▶ _Activity_
Print the data that follows exactly as it stands, from its first line through the line containing "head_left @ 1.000", and stop there.

Source data below:

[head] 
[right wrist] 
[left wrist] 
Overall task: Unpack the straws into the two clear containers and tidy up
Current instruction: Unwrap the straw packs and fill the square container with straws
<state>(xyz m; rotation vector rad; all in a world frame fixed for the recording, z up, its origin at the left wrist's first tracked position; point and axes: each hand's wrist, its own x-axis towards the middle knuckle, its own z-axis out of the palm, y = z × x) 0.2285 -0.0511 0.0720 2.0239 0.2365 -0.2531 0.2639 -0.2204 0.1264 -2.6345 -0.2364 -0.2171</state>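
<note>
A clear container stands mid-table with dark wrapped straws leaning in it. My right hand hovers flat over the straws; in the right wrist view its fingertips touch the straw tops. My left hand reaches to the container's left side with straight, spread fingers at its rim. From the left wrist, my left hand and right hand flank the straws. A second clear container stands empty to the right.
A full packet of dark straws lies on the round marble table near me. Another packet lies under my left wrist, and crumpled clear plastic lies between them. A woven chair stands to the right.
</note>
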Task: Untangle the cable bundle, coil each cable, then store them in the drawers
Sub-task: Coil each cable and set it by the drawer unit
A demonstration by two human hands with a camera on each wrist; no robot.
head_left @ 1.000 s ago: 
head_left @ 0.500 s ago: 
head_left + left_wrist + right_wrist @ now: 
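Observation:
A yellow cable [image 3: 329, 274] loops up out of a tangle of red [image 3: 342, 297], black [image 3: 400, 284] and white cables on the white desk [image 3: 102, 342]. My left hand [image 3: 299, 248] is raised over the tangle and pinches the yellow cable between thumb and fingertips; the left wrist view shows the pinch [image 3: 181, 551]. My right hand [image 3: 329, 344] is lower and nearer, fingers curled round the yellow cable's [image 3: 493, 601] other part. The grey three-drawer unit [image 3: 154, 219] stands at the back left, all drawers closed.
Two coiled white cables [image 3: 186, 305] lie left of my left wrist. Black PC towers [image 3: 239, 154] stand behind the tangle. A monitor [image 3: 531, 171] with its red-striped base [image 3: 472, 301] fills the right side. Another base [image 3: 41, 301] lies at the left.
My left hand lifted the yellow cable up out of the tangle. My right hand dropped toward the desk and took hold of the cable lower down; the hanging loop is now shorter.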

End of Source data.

▶ _Expected answer_
[head] 
[right wrist] 
[left wrist] 
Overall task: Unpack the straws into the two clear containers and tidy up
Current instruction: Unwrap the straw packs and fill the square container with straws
<state>(xyz m; rotation vector rad; all in a world frame fixed for the recording, z up, its origin at the left wrist's first tracked position; point and axes: each hand's wrist, its own x-axis towards the middle knuckle, its own z-axis out of the palm, y = z × x) 0.2285 -0.0511 0.0720 2.0239 0.2365 -0.2531 0.2639 -0.2204 0.1264 -2.6345 -0.2364 -0.2171</state>
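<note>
A clear container stands mid-table with dark wrapped straws leaning in it. My right hand hovers flat over the straws; in the right wrist view its fingertips touch the straw tops. My left hand reaches to the container's left side with straight, spread fingers at its rim. From the left wrist, my left hand and right hand flank the straws. A second clear container stands empty to the right.
A full packet of dark straws lies on the round marble table near me. Another packet lies under my left wrist, and crumpled clear plastic lies between them. A woven chair stands to the right.
</note>
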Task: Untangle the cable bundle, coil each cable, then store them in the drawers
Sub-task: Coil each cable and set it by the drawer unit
A demonstration by two human hands with a camera on each wrist; no robot.
head_left @ 1.000 s ago: 

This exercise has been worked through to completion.